## Prompt
Gather the lines below that include the string "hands", copying each in full.

━━━━━ Recorded information ━━━━━

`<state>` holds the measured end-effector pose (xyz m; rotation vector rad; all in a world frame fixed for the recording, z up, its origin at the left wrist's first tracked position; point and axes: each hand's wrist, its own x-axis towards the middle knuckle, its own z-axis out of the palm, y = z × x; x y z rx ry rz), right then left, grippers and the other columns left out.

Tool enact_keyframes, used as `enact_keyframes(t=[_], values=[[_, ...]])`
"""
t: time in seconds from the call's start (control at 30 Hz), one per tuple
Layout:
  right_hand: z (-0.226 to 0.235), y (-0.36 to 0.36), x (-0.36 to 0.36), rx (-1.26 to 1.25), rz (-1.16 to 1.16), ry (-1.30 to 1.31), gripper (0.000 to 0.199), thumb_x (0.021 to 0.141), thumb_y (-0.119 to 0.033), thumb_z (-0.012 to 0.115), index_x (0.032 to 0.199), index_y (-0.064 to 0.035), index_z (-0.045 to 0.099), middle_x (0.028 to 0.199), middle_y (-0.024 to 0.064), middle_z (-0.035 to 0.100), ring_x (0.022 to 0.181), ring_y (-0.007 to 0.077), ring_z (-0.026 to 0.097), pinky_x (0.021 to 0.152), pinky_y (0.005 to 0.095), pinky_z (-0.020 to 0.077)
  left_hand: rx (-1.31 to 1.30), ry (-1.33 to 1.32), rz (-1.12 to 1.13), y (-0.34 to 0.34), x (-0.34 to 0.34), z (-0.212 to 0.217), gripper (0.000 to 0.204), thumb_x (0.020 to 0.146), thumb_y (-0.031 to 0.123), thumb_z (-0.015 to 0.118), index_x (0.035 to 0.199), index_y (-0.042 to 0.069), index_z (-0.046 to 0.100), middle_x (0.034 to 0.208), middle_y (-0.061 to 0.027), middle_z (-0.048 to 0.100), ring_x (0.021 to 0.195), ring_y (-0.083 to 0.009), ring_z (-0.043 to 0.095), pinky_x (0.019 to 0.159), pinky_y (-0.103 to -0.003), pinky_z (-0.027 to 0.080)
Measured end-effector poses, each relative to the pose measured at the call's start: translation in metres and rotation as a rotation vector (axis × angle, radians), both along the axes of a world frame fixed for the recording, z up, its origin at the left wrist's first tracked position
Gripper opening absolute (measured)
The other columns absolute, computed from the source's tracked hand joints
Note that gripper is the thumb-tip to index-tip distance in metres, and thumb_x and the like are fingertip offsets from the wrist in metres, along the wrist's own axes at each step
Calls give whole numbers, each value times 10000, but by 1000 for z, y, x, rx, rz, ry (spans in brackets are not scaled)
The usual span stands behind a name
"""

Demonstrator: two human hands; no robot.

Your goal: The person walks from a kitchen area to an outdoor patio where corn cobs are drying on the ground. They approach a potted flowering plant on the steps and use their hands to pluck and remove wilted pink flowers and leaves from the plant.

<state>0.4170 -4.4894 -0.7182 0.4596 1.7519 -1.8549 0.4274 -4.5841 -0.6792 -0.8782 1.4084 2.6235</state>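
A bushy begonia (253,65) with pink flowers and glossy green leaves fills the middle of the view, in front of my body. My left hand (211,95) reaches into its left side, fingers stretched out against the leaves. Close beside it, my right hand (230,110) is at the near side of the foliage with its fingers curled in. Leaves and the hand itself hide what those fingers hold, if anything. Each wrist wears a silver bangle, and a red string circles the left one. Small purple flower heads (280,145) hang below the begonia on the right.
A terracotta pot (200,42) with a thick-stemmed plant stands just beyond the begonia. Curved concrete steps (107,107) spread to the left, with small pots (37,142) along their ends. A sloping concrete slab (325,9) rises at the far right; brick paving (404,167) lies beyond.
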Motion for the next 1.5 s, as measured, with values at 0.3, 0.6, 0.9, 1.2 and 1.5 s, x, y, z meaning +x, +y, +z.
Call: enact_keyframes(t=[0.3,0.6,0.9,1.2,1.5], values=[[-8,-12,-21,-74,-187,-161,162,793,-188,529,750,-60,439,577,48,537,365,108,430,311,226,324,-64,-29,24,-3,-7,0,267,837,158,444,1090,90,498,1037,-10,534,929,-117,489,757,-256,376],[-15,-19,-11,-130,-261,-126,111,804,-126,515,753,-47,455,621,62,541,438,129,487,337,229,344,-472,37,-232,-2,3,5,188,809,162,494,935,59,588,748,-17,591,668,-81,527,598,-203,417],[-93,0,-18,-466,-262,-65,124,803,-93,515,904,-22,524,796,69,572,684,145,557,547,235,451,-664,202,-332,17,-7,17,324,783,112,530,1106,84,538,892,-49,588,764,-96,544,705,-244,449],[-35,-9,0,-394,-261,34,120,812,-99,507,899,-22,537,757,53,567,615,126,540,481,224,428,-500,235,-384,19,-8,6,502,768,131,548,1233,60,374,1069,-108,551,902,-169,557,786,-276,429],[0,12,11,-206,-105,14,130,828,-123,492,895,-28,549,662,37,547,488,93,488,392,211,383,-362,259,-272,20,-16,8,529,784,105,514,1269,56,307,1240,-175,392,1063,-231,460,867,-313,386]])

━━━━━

## Answer to the exercise
Demonstrator: two human hands; no robot.
Your goal: The person walks from a kitchen area to an outdoor patio where corn cobs are drying on the ground. They approach a potted flowering plant on the steps and use their hands to pluck and remove wilted pink flowers and leaves from the plant.

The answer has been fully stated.